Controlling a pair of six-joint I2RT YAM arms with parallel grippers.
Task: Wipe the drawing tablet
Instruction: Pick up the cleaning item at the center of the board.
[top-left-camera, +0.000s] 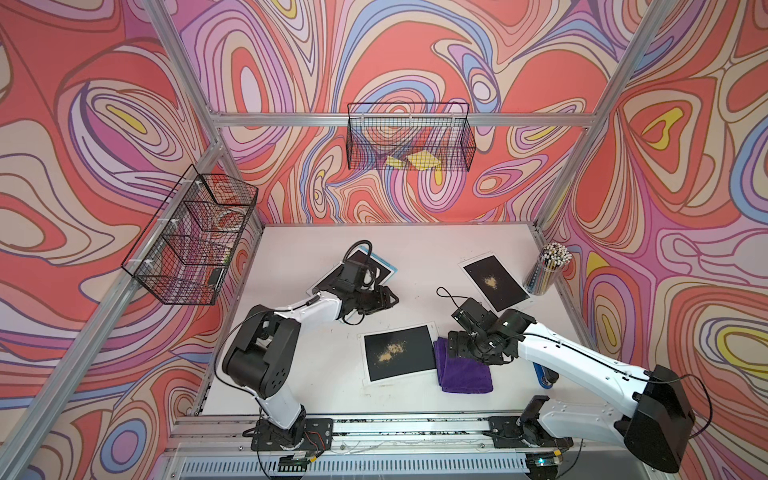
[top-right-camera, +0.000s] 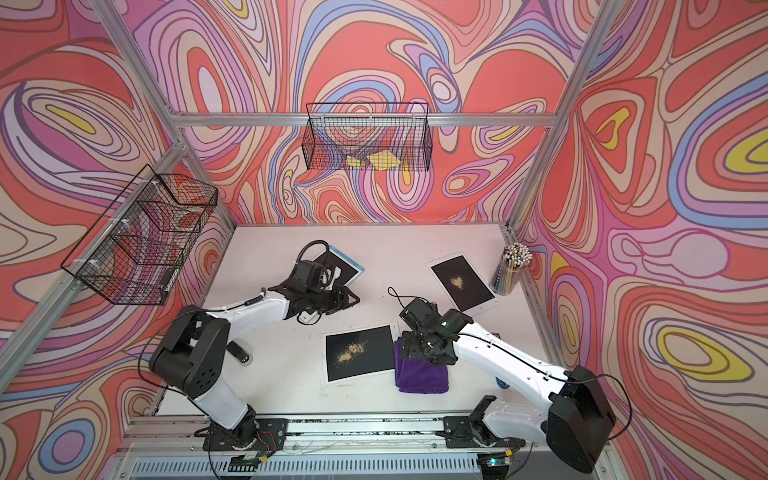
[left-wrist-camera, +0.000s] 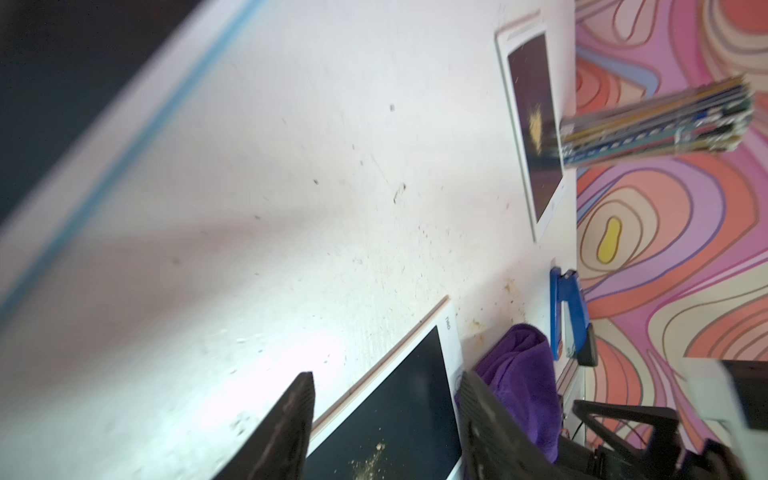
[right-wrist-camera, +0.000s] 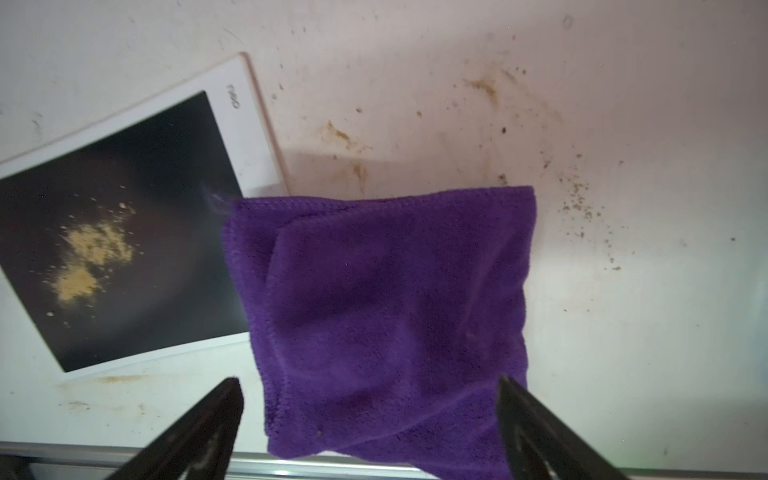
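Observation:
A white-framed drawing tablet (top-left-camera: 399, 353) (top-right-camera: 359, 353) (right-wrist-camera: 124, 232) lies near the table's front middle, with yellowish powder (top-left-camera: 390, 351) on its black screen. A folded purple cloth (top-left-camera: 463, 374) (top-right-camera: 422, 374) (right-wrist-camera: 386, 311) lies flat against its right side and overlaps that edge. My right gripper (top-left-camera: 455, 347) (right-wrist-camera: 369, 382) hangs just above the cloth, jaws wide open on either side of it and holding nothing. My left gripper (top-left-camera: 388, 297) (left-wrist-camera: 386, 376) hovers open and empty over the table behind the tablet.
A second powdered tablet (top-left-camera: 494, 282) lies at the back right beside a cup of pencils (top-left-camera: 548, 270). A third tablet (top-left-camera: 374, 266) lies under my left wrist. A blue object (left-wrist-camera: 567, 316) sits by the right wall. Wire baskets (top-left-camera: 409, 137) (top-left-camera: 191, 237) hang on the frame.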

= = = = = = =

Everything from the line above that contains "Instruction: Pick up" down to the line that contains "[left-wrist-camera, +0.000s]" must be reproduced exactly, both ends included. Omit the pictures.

#### Exercise answer
Instruction: Pick up the cleaning item at the center of the board.
[top-left-camera, +0.000s] 
[top-right-camera, +0.000s] 
[left-wrist-camera, +0.000s] 

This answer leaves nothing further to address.